**EXERCISE AIM**: Return the data below in full, exactly as it stands.

━━━━━━━━━━━━━━━━━━━━━━━━━━━━━━

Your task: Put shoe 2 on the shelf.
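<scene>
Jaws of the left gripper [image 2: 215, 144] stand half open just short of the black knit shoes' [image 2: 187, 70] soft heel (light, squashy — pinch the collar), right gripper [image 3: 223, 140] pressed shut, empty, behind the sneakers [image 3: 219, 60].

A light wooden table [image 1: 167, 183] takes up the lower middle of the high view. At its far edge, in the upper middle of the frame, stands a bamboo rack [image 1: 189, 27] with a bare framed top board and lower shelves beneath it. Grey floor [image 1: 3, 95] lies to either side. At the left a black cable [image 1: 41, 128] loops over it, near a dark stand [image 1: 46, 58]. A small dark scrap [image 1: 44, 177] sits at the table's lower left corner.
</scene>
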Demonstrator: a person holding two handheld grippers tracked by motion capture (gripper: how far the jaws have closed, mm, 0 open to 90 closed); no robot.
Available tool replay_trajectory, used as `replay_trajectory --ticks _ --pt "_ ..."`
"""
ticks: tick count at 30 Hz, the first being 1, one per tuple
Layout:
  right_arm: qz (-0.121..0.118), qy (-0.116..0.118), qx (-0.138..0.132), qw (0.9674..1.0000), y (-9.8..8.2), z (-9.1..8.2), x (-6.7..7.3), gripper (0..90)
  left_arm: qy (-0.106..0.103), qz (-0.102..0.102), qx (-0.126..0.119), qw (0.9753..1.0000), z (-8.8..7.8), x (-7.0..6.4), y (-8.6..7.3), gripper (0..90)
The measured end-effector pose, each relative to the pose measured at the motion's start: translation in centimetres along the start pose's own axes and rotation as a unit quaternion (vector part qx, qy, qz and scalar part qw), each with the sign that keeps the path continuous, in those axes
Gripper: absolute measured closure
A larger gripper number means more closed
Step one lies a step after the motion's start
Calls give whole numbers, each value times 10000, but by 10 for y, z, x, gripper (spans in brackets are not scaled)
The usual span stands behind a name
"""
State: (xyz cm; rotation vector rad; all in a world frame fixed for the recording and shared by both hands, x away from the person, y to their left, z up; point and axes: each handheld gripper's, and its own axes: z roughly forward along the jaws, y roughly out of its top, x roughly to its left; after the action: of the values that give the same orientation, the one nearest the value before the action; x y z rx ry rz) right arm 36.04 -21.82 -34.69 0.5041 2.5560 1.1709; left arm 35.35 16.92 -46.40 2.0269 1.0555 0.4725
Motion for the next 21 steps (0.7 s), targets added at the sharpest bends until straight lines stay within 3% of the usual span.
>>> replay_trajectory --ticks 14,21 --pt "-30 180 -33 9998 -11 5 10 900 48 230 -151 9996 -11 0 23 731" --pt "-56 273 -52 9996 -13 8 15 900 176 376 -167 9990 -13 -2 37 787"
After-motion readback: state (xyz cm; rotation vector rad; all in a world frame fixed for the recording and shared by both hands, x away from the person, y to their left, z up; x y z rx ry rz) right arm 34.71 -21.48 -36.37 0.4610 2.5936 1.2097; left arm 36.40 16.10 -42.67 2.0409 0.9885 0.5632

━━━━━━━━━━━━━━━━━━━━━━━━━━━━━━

**PROBLEM SOLUTION**:
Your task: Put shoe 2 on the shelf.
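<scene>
Jaws of the left gripper [image 2: 215, 144] stand half open just short of the black knit shoes' [image 2: 187, 70] soft heel (light, squashy — pinch the collar), right gripper [image 3: 223, 140] pressed shut, empty, behind the sneakers [image 3: 219, 60].

A light wooden table [image 1: 167, 183] takes up the lower middle of the high view. At its far edge, in the upper middle of the frame, stands a bamboo rack [image 1: 189, 27] with a bare framed top board and lower shelves beneath it. Grey floor [image 1: 3, 95] lies to either side. At the left a black cable [image 1: 41, 128] loops over it, near a dark stand [image 1: 46, 58]. A small dark scrap [image 1: 44, 177] sits at the table's lower left corner.
</scene>
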Demonstrator: a person holding two handheld grippers tracked by motion capture (gripper: how far the jaws have closed, mm, 0 open to 90 closed); no robot.
Available tool replay_trajectory, used as `replay_trajectory --ticks _ --pt "_ ..."`
"""
ticks: tick count at 30 Hz, the first being 1, one per tuple
Layout:
  right_arm: qz (-0.121..0.118), qy (-0.116..0.118), qx (-0.138..0.132), qw (0.9674..1.0000), y (-9.8..8.2), z (-9.1..8.2), x (-6.7..7.3), gripper (0..90)
  left_arm: qy (-0.106..0.103), qz (-0.102..0.102), qx (-0.126..0.119), qw (0.9753..1.0000), z (-8.8..7.8), x (-7.0..6.4), y (-8.6..7.3), gripper (0..90)
The measured end-effector pose, each relative to the pose measured at the motion's start: translation in centimetres along the start pose's own axes and rotation as a unit quaternion (vector part qx, qy, qz and scalar part qw), each with the sign that keeps the path continuous, in those axes
Gripper: absolute measured closure
A larger gripper number means more closed
Step one lies a step after the motion's start
Calls give whole numbers, each value times 10000, but by 10 for y, z, x, gripper (spans in brackets are not scaled)
The usual span stands behind a name
"""
State: (xyz cm; rotation vector rad; all in a world frame fixed for the recording and shared by both hands, x away from the person, y to their left, z up; point and axes: each handheld gripper's, and its own axes: z roughly forward along the jaws, y roughly out of its top, x roughly to its left; after the action: of the values that give the same orientation, the one nearest the value before the action; x y z rx ry rz) right arm 36.04 -21.82 -34.69 0.5041 2.5560 1.1709; left arm 35.35 16.92 -46.40 2.0269 1.0555 0.4725
Motion for the next 21 steps (0.7 s), targets added at the sharpest bends until straight lines stay within 3% of the usual span.
>>> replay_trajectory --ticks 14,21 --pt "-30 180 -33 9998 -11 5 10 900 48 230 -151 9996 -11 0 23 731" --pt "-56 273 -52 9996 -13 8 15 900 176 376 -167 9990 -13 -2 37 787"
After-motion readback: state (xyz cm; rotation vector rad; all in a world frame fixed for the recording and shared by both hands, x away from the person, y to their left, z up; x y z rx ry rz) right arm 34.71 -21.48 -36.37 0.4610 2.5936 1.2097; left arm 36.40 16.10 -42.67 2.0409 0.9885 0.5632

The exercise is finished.